Gibbs's tenure in the chair developed on three lines: First, he continued the research and writing that he had begun in the Cabinet Office. Second, he promoted closer and more direct educational relationships between Oxford and the armed forces, contributing to better civil-military relations. Third, while primarily interested in military history and naval history, he promoted the development of the new field of strategic studies.

Norman Gibb's Inaugural Lecture as Chichele Professor of the History of War was devoted to The Origins of the Committee of Imperial Defence. It quickly became a basic reference for generations of his graduate students.

In his work with the uniformed services, he established with a series of courses for officers of the Royal Air Force to qualify them for further studies at the staff college level. Gibbs's success in this, led him to expand his teaching to include senior officers and to encourage the services to second officers from their regiments to read for undergraduate degrees at Oxford. This led the Admiralty to appoint Gibbs to its Naval Educational Advisory Council, which saw him rise to become its vice-chairman and then chairman.

In 1965, Gibbs established an annual series of NATO conferences at St. John's College, Oxford, which brought academics together with senior NATO officials and the Supreme Allied Commander, Europe each summer.

With Professor Max Beloff, Gibbs began a series of seminars that were the earliest contributions to strategic studies in the United Kingdom. With Piers Mackesy, he taught the undergraduate special subject in military history and took on the supervision of a wide range of graduate students.
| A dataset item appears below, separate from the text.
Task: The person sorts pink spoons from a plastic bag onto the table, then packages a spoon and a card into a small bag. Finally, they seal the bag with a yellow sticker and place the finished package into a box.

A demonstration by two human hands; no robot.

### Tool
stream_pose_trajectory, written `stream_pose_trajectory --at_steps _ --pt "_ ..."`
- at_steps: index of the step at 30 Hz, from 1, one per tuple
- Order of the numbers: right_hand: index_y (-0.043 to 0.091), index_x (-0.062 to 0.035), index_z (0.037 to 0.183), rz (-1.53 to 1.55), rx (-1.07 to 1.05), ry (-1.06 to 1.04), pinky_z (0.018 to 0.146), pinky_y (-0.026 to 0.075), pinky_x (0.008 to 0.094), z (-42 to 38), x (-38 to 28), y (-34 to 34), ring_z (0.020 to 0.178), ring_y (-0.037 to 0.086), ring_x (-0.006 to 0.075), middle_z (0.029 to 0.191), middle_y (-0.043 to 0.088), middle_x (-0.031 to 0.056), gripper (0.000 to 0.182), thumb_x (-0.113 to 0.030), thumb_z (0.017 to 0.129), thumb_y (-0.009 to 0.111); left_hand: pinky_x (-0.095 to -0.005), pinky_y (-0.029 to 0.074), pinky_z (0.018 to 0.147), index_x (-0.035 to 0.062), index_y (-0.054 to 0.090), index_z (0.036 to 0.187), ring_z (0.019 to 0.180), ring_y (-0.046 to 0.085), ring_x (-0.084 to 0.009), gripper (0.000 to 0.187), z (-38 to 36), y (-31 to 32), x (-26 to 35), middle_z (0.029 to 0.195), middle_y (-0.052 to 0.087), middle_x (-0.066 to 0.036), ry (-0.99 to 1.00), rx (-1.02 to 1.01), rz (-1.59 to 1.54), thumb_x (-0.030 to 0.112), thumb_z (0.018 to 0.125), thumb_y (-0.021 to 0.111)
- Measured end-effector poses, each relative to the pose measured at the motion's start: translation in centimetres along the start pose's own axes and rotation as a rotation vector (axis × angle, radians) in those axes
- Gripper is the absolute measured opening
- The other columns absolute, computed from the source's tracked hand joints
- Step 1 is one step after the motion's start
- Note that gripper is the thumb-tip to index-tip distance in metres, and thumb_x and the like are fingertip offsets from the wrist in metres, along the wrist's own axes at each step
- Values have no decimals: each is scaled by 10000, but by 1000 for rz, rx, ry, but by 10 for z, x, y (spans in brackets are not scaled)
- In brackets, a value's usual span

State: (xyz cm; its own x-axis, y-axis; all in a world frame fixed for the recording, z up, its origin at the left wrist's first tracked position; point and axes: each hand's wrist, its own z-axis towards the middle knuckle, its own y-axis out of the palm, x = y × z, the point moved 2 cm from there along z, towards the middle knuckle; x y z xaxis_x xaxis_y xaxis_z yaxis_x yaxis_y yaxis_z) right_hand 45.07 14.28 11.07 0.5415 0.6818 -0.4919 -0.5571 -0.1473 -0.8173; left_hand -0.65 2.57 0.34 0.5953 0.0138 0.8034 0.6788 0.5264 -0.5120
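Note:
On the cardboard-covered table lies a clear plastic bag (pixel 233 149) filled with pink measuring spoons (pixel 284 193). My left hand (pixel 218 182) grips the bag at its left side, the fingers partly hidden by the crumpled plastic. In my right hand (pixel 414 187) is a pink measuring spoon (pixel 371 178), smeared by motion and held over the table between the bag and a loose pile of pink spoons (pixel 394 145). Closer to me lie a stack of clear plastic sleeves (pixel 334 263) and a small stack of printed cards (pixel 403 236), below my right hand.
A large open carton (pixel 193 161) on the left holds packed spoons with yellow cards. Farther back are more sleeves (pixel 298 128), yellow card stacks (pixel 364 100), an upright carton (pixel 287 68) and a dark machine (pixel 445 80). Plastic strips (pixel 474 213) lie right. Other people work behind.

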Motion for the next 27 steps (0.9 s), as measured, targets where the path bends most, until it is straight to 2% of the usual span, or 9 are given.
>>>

In addition, he managed the newly established Visiting Fellows programme at All Souls College, Oxford.

He served on the council of the International Institute for Strategic Studies, the council of the Royal United Services Institute and was a research associate at the Center of International Studies at Princeton University in 1965–66. He was visiting professor in the Department of History at the University of New Brunswick in 1975–76; the United States Military Academy in 1978–79, and the National University of Singapore in 1981–82.

In 1979, the Superintendent of the United States Military Academy, General Andrew Jackson Goodpaster awarded Gibbs the U.S. Army's Outstanding Civilian Service Medal for the superb quality of his teaching and in recognition of his many contributions as Chichele professor to military education.

Among his graduate student pupils who later become well known were Colin S. Gray, John B. Hattendorf, Robert S. Jordan, Malcolm Murfett, Robert O'Neill, George C. Peden, N.A.M. Rodger, Charles S. Townshend, and Jehuda L. Wallach.

==Published writings==
- Makers of England by N. H. Gibbs and L.W.T. Gibbs (1935).
- The British Cabinet system by Arthur Berriedale Keith. 2nd ed by N. H. Gibbs (1952).
- The origins of imperial defence: an inaugural lecture delivered before the University of Oxford on 8 June 1955 (1955).
- The Soviet System and Democratic Society edited by N. H. Gibbs (1967).
- Grand strategy, volume I: Rearmament policy (1976).